= PROBLEM DETAILS =
Only the pictures are to be dropped; the rest of the data below is to be duplicated exactly.

= RECORDED DATA =
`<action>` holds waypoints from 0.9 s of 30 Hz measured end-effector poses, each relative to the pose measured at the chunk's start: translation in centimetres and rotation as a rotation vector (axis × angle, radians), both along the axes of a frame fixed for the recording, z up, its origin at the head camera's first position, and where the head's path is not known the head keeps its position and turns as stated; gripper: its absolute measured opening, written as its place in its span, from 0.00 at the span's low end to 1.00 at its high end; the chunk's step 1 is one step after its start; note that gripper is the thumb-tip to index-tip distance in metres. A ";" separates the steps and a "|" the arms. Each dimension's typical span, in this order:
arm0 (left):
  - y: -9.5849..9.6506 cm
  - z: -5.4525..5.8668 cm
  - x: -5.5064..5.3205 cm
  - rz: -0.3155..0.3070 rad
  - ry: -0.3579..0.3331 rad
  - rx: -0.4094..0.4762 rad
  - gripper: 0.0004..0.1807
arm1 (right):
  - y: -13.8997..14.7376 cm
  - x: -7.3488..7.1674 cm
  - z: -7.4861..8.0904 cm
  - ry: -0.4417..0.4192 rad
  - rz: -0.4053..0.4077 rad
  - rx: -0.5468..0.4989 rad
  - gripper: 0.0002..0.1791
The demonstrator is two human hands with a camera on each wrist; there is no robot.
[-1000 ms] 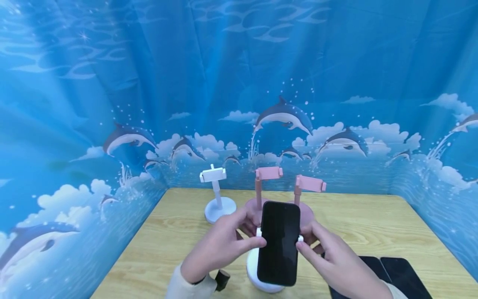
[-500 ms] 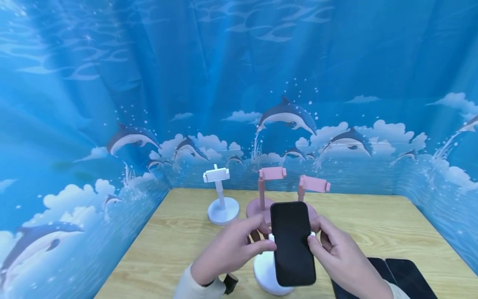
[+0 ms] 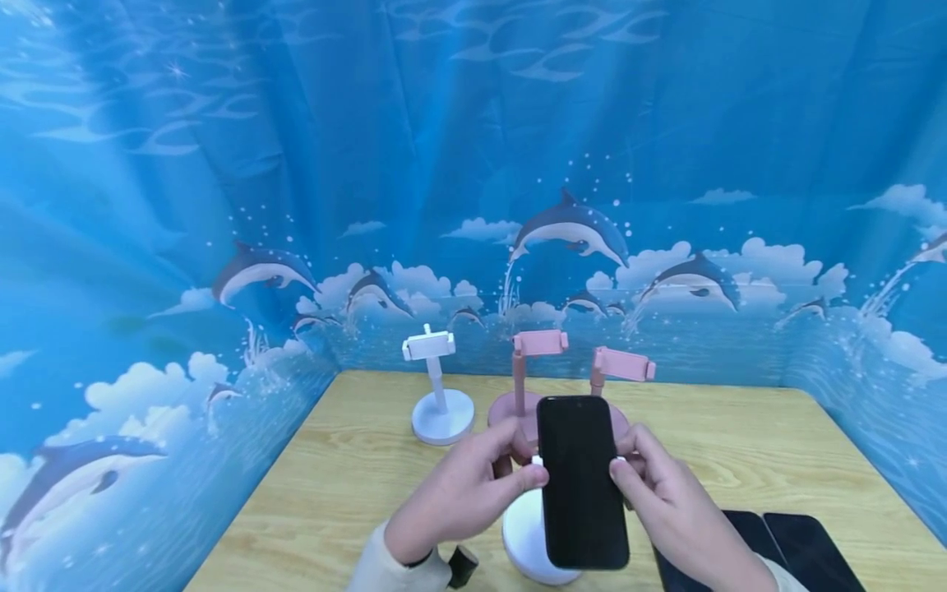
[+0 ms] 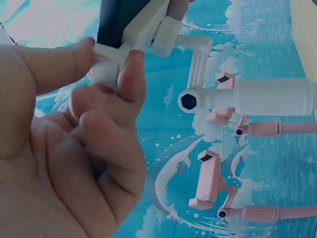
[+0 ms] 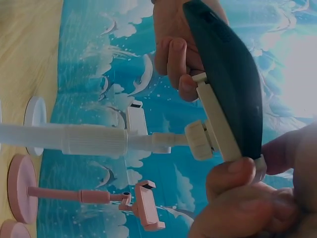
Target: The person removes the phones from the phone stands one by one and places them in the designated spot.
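Observation:
A dark phone (image 3: 583, 485) stands upright in the holder of a white phone stand (image 5: 94, 140), its black screen facing the head camera. My left hand (image 3: 473, 489) pinches the holder's left end piece between thumb and index finger, plain in the left wrist view. On the opposite side my right hand (image 3: 676, 506) grips the other end piece, thumb in front and fingers behind. The right wrist view shows the phone's dark green back (image 5: 233, 74) against the white holder plate (image 5: 218, 124). From the head, the phone covers most of the stand's post; its round base (image 3: 527, 538) shows below.
Behind stand another white phone stand (image 3: 441, 415) and two pink ones, left (image 3: 540, 342) and right (image 3: 624, 363), all with bare holders. Two dark phones lie side by side near the right forearm, one (image 3: 810, 547) farther right. A dolphin-print curtain (image 3: 473, 205) encloses the wooden table (image 3: 311, 493).
The phone, the stand and both hands have shifted a little to the right since one second ago. Both hands keep their hold on the holder's ends.

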State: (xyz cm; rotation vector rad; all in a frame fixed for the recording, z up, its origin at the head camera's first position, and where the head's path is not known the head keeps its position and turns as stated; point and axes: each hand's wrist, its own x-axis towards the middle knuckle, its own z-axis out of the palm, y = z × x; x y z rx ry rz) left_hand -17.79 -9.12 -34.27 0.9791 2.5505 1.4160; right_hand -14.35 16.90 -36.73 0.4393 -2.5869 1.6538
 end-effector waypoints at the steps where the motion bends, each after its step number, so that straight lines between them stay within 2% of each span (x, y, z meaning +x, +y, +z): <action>1: 0.0 0.0 0.0 0.000 0.001 0.001 0.08 | 0.0 0.0 0.1 -0.005 0.003 -0.007 0.09; 3: -0.1 0.0 -0.1 -0.004 -0.002 0.002 0.08 | 0.1 -0.1 0.1 -0.005 0.016 -0.002 0.10; 8: -0.3 0.1 -0.2 -0.012 -0.017 -0.019 0.08 | 0.6 -0.2 0.7 -0.070 0.073 0.112 0.17; 14: -0.4 0.1 0.1 -0.064 0.040 -0.038 0.08 | 1.4 -0.3 1.1 -0.137 0.160 0.185 0.20; 22: -0.3 0.0 0.6 -0.045 0.083 -0.087 0.09 | 1.2 -0.3 0.8 -0.171 0.136 0.119 0.22; 27: 0.1 -0.3 0.5 -0.011 0.119 -0.091 0.11 | 1.0 -0.2 0.4 -0.129 0.112 0.050 0.17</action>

= ANSWER SPACE =
`<action>` holds waypoints from 0.9 s of 30 Hz measured end-effector poses, each relative to the pose measured at the chunk's start: translation in centimetres and rotation as a rotation vector (axis × angle, radians), both along the axes of a frame fixed for the recording, z up, its origin at the head camera's first position, and where the head's path is not known the head keeps its position and turns as stated; gripper: its absolute measured opening, written as its place in its span, from 0.00 at the span's low end to 1.00 at its high end; the chunk's step 1 is one step after its start; note that gripper is the thumb-tip to index-tip distance in metres. A ";" separates the steps and a "|" the arms. Each dimension's typical span, in this order:
arm0 (left):
  - y: -9.5849..9.6506 cm
  - z: -5.4525..5.8668 cm
  - x: -5.5064..5.3205 cm
  - rz: -0.3155..0.3070 rad
  - ry: -0.3579..0.3331 rad
  - rx: -0.4094..0.4762 rad
  - gripper: 0.0004..0.1807
arm1 (right):
  - y: -13.8997..14.7376 cm
  - x: -7.3488..7.1674 cm
  - z: -7.4861..8.0904 cm
  - ry: -0.4417..0.4192 rad
  - rz: -0.4053..0.4077 rad
  - rx: -0.5468..0.4989 rad
  - gripper: 0.0002..0.1791
The demonstrator is two human hands with a camera on each wrist; there is no robot.
[-1000 ms] 
[-500 ms] 
[+0 ms] 
[+0 ms] 
[+0 ms] 
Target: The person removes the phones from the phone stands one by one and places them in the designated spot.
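Observation:
A dark phone (image 3: 583, 485) stands upright in the holder of a white phone stand (image 5: 94, 140), its black screen facing the head camera. My left hand (image 3: 473, 489) pinches the holder's left end piece between thumb and index finger, plain in the left wrist view. On the opposite side my right hand (image 3: 676, 506) grips the other end piece, thumb in front and fingers behind. The right wrist view shows the phone's dark green back (image 5: 233, 74) against the white holder plate (image 5: 218, 124). From the head, the phone covers most of the stand's post; its round base (image 3: 527, 538) shows below.
Behind stand another white phone stand (image 3: 441, 415) and two pink ones, left (image 3: 540, 342) and right (image 3: 624, 363), all with bare holders. Two dark phones lie side by side near the right forearm, one (image 3: 810, 547) farther right. A dolphin-print curtain (image 3: 473, 205) encloses the wooden table (image 3: 311, 493).
The phone, the stand and both hands have shifted a little to the right since one second ago. Both hands keep their hold on the holder's ends.
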
State: (xyz cm; rotation vector rad; all in a frame fixed for the recording, z up, its origin at the head camera's first position, and where the head's path is not known the head keeps its position and turns as stated; point and axes: each hand's wrist, its own x-axis towards the middle knuckle, its own z-axis out of the palm, y = z × x; x y z rx ry rz) left_hand -17.79 -9.12 -34.27 0.9791 2.5505 1.4160; right_hand -14.35 16.90 -36.73 0.4393 -2.5869 1.6538
 end-effector waypoints at the steps where the motion bends, each after its step number, so that straight lines between them stay within 2% of each span (x, y, z meaning +x, +y, +z): <action>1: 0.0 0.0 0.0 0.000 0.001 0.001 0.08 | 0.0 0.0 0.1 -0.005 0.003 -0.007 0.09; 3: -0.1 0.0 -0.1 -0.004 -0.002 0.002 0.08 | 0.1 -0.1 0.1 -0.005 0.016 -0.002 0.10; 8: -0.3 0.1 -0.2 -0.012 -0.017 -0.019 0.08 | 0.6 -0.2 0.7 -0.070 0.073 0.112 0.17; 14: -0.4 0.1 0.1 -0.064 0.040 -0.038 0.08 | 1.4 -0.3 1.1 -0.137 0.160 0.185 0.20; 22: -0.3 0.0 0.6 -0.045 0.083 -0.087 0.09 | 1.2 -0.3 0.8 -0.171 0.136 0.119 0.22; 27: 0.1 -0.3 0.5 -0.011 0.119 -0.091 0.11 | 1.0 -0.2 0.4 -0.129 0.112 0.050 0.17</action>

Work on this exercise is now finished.